### ACTIVITY
Copy the listing exactly, images excluded.

****************************************

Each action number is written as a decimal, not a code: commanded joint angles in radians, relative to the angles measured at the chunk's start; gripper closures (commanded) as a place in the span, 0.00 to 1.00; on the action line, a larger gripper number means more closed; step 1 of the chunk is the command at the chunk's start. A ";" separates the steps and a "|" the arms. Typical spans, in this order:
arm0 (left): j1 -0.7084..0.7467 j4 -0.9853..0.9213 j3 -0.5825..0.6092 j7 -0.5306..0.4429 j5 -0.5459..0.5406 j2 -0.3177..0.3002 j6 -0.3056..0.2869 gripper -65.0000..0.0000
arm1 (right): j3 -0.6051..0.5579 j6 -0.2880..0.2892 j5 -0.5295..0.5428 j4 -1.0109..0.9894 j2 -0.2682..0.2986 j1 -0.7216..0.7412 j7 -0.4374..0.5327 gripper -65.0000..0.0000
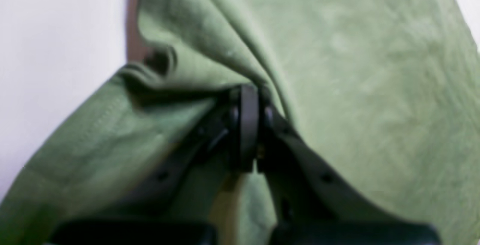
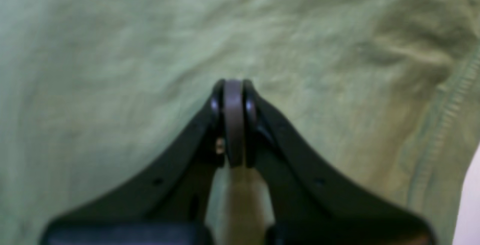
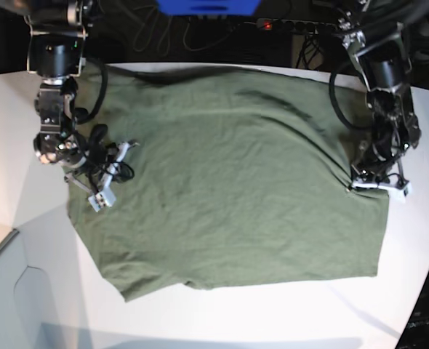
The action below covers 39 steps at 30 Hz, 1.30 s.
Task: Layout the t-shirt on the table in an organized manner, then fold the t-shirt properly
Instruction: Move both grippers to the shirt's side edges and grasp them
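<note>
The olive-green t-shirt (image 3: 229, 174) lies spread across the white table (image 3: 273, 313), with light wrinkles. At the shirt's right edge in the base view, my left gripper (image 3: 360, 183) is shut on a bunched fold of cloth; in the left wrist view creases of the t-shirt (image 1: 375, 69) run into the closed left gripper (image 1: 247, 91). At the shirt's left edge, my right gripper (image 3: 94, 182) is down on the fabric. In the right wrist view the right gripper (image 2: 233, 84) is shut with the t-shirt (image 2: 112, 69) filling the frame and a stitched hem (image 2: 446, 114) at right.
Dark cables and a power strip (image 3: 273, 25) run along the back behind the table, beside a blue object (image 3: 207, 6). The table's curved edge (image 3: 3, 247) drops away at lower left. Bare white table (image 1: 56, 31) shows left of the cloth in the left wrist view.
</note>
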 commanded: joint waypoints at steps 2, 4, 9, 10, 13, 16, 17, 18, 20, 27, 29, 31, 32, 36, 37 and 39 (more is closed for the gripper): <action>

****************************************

### ANSWER AREA
Each action number is written as a decimal, not a code: commanded joint angles in radians, relative to the angles measured at the chunk's start; gripper closures (commanded) as a place in the span, 0.00 to 1.00; on the action line, a larger gripper number means more closed; step 1 of the chunk is the command at the chunk's start. A ";" separates the steps and a "|" the arms. Typical spans, in this order:
arm0 (left): j1 -0.7084..0.7467 j4 -0.9853..0.9213 j3 -0.5825..0.6092 j7 -0.5306..0.4429 j5 -0.5459..0.5406 j2 -0.3177..0.3002 j6 -0.3056..0.2869 gripper -65.0000..0.0000
arm1 (right): j3 -0.6051..0.5579 j6 -0.2880..0.2892 j5 -0.5295..0.5428 j4 -1.0109..0.9894 j2 -0.2682..0.2986 j1 -0.7216..0.7412 j7 -0.4374..0.5327 gripper -65.0000..0.0000
The action below covers 39 steps at 30 Hz, 1.30 s.
Task: Layout the t-shirt on the table in an organized manner, then fold the t-shirt properly
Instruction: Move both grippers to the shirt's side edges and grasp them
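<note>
The olive-green t-shirt (image 3: 229, 174) lies spread across the white table (image 3: 273, 313), with light wrinkles. At the shirt's right edge in the base view, my left gripper (image 3: 360, 183) is shut on a bunched fold of cloth; in the left wrist view creases of the t-shirt (image 1: 375, 69) run into the closed left gripper (image 1: 247, 91). At the shirt's left edge, my right gripper (image 3: 94, 182) is down on the fabric. In the right wrist view the right gripper (image 2: 233, 84) is shut with the t-shirt (image 2: 112, 69) filling the frame and a stitched hem (image 2: 446, 114) at right.
Dark cables and a power strip (image 3: 273, 25) run along the back behind the table, beside a blue object (image 3: 207, 6). The table's curved edge (image 3: 3, 247) drops away at lower left. Bare white table (image 1: 56, 31) shows left of the cloth in the left wrist view.
</note>
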 commanded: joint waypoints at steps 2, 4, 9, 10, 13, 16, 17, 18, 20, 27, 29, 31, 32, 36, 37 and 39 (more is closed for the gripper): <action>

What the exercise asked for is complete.